– Прости, цветы не тебе, – сказал он, добродушно улыбаясь. – И еще прости за то, что я опоздал. Непростое выдалось утро.

– Да, брось ты, это мне? В этой шляпе я по меньшей мере буду похож на Франко Неро![13] Можно, да? – Он робко взял свою новую шляпу, держа ее обеими руками, и на секунду застыл. – Она же такая… Андре, спасибо! Пойдем. Расскажешь за столом, что за непростой у тебя день.

– Не хочу испортить вам аппетит. Лучше расскажу потом.

Маркус с тревогой взглянул на брата. Андре знал этот взгляд с детства: Маркус одаривал им старшего брата, когда подозревал за ним какие-то тайные проделки, которых он так боялся.

– Все в порядке? – спросил Маркус пересохшими губами.

«Да, со мной все хорошо», – ответил старший брат, коротко кивнув.

– Ладно, пойдем за стол. Кстати, от тебя пахнет чем-то паленым. Ты что-то поджег? – Маркус рассмеялся и похлопал брата по плечу, но в тот же миг взволнованно напрягся.

– Да, – ответил Андре. – Поджег кукурузное поле на твоей голове.

Тревога улетучилась, Маркус расхохотался. Смеясь и подшучивая друг над другом, они вошли в крохотный зал, в котором стоял маленький стол. На нем были аккуратно расставлены тарелки, разложены вилки и ножи, а посередине возвышалась большая хрустальная ваза с фруктами. Телевизор был выключен еще с тех пор, как мать с отцом разошлись, и отец переехал в соседний квартал.

– От меня правда пахнет дымом? Все-таки и вещи пропахли…

– Да, слегка. У тебя что, случился пожар?!

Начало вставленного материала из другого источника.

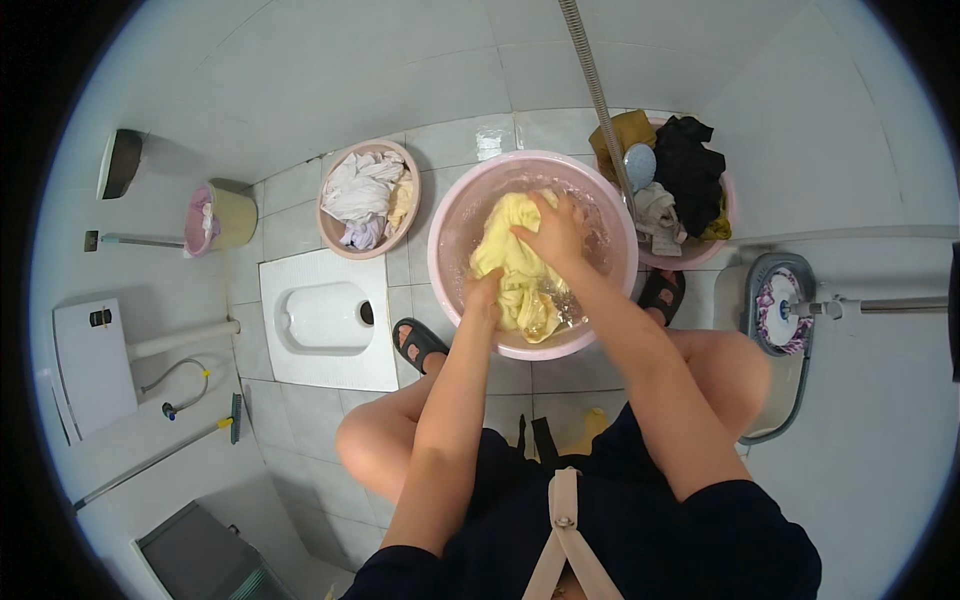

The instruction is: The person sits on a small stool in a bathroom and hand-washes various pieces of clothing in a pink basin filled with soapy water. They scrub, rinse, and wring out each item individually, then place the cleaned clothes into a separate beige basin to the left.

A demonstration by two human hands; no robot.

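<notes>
Between my feet stands a large pink basin (452, 200) with water in it. A wet, bunched yellow cloth (512, 250) lies in the water; whether it is a towel or a garment I cannot tell. My left hand (484, 293) grips the near left edge of the cloth, its thumb side on top. Farther back and to the right, my right hand (556, 235) holds the cloth's upper right part, thumb reaching across it. Some fingertips of both hands are hidden in the folds and water.
A smaller basin of pale clothes (362, 190) sits at the far left, by a squat toilet (325, 318). At the far right, dark clothes (688, 170) and a blue shower head (640, 166) fill another basin. A metal hose (588, 70) hangs there. A mop bucket (775, 400) stands right.
</notes>
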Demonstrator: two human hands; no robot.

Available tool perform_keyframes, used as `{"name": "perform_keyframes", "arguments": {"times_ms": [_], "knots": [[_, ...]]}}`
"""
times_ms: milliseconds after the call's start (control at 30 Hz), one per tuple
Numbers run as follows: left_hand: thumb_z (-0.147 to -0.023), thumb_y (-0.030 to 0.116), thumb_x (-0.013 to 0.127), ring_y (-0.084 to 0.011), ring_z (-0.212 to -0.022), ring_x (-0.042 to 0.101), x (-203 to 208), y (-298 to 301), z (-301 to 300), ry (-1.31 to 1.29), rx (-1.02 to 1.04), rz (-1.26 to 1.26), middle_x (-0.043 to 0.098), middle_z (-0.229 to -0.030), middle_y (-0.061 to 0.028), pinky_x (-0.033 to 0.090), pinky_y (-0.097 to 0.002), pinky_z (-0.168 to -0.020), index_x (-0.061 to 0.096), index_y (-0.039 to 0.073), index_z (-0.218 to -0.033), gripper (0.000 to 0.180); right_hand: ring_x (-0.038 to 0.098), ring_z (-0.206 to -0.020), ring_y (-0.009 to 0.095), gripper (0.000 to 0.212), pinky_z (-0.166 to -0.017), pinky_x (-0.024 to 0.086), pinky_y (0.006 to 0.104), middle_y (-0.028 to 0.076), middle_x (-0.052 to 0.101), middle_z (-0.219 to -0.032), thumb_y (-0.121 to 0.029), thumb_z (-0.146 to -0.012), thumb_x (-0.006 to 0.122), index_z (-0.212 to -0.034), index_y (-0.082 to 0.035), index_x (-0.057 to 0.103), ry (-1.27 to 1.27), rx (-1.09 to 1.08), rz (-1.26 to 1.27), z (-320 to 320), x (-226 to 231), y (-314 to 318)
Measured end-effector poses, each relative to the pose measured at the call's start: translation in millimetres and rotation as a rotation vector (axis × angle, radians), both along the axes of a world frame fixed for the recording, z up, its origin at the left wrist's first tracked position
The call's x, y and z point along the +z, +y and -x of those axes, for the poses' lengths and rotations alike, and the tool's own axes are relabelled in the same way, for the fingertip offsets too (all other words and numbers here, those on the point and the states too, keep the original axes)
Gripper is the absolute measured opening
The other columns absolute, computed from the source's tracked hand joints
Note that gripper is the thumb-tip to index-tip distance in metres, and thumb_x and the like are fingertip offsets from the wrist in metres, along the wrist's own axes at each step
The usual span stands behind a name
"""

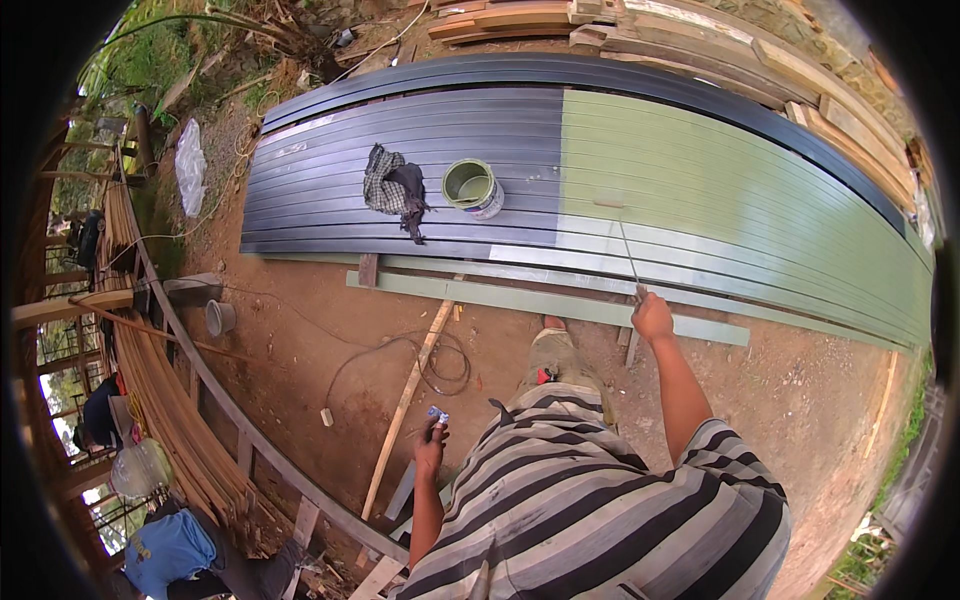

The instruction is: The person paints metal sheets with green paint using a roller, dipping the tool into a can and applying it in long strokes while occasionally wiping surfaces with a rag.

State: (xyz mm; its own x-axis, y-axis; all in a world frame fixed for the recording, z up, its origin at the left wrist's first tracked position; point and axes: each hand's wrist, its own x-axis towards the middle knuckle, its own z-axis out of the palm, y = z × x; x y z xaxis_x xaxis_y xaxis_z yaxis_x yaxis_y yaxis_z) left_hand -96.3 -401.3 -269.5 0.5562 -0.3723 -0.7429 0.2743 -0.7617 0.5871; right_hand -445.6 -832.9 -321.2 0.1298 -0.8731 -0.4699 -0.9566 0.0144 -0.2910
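My right hand is closed round the handle of a paint roller. Its thin metal rod reaches away from me, and the small roller head rests on long, narrow boards, at the lower edge of their light green paint. The boards' left part is dark blue-grey. Low on the left, my left hand pinches a small blue and white packet, away from the boards. On the dark part stands a paint bucket with green paint inside. Left of it lies a crumpled checked and dark cloth.
A green plank runs along the boards' near side. A wooden pole and a looped cable lie on the dirt ground. Stacked timber lies behind; a grey bucket and more timber are at left.
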Motion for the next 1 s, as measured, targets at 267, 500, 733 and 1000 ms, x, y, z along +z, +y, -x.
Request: {"name": "perform_keyframes", "arguments": {"times_ms": [267, 500, 733, 1000], "knots": [[-0.093, 0.033, 0.060, -0.0235, -0.083, 0.066, -74, 165, 32, 0.165, 0.031, -0.099, 0.067, -0.102, -0.0133, 0.050, -0.0338, -0.066, 0.053, 0.007, -0.125, 0.042, 0.064, -0.092, 0.043, 0.040, -0.082, 0.052, 0.0494, 0.026, 0.066, -0.096, -0.010, -0.080, 0.052, -0.119, -0.010, 0.061, -0.032, 0.061, 0.088, 54, 34, 190], [-0.092, 0.024, 0.062, -0.0302, -0.084, 0.067, -157, 320, 65, 0.245, 0.332, -0.001, 0.066, -0.101, -0.0219, 0.053, -0.0404, -0.066, 0.052, -0.004, -0.120, 0.041, 0.064, -0.094, 0.042, 0.040, -0.084, 0.051, 0.0492, 0.026, 0.065, -0.097, -0.010, -0.080, 0.052, -0.119, -0.012, 0.063, -0.024, -0.126, 0.044, 66, 53, 200], [-0.094, 0.036, 0.058, -0.0293, -0.093, 0.066, -45, 189, 80, 0.158, 0.277, -0.126, 0.066, -0.112, -0.0176, 0.053, -0.0408, -0.072, 0.054, 0.004, -0.124, 0.044, 0.064, -0.091, 0.044, 0.039, -0.081, 0.053, 0.0512, 0.027, 0.066, -0.093, -0.012, -0.080, 0.053, -0.117, -0.010, 0.062, -0.007, -0.112, 0.067, 53, -18, 97], [-0.094, 0.035, 0.057, -0.0249, -0.095, 0.066, 15, 35, 103, 0.009, 0.252, -0.136, 0.066, -0.111, -0.0156, 0.051, -0.0343, -0.075, 0.053, 0.005, -0.131, 0.047, 0.063, -0.101, 0.043, 0.034, -0.085, 0.052, 0.0522, 0.023, 0.066, -0.103, -0.013, -0.090, 0.045, -0.121, -0.005, 0.055, -0.054, -0.094, 0.021, -5, -32, -152]]}}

– Нет. Я случайно подпалил старый цветок на балконе.

– Опять забыл полить цветы?

– Да, у меня все как обычно. А где мама?

– Она на кухне. Садись, сейчас я ее позову.

– Я сам.

Андре вышел в коридор. Он медленно шел, держа в левой руке букет, а пальцами другой руки касался стен дома, который погружал его в воспоминания. В этом сыром доме прошла только его юность. Дом детства был где-то далеко, почти у самого подножия горы Монблан. О нем трудно было думать, о нем не хотелось вспоминать… и счастье в том доме помнилось совсем смутно. Обходя одну из комнат, он быстро отвел взгляд, но, как и всегда, от собственного воображения отвернуться не удалось: оно выстроило комнату в точности, как есть. С единственной солнечной стороны сырой и угрюмой квартиры под окном стояла пустая детская коляска. Это был самый тихий уголок Вселенной. Андре прибавил шаг, будто на последнем дыхании вынырнув на поверхность воды, жадно и отчаянно глотнул воздух. К счастью, кухня была совсем рядом.

– Здравствуй, мама.

Бертина не слышала сына, она склонилась над раковиной и мыла руки. Он с полминуты стоял молча, и только потом понял, что она уже давно помыла их, но о чем-то задумалась, забыв выключить кран. Одета она была, как всегда, скромно и просто. Такая манера одеваться появилась у нее не с возрастом, она существовала ровно столько, сколько Андре ее помнил. На Бертине было серое платье, поверх которого был надет фартук кремового цвета. Темные каштановые волосы она всегда убирала назад, чтобы они не мешали работать. Карие глаза казались уставшими, они резко выделялись на бледном лице. Руки были худыми, а мускулы, под тоненькой кожей, играли при каждом движении. Она походила на безымянную труженицу, которая никогда не ропщет, не требует и не смеет даже просить сверх того, что ей предложит жизнь.

Мать заметила сына только когда тот шагнул вперед. Ее захлестнула нежность.

– Мама, – с волнением произнес Андре. – Он шагнул к ней, обнял и, подарив цветы, поцеловал в порозовевшие щеки.

Бертина старалась не намочить ему спину, но даже так он чувствовал, как крепко она его обнимает. По его плечам побежали мурашки.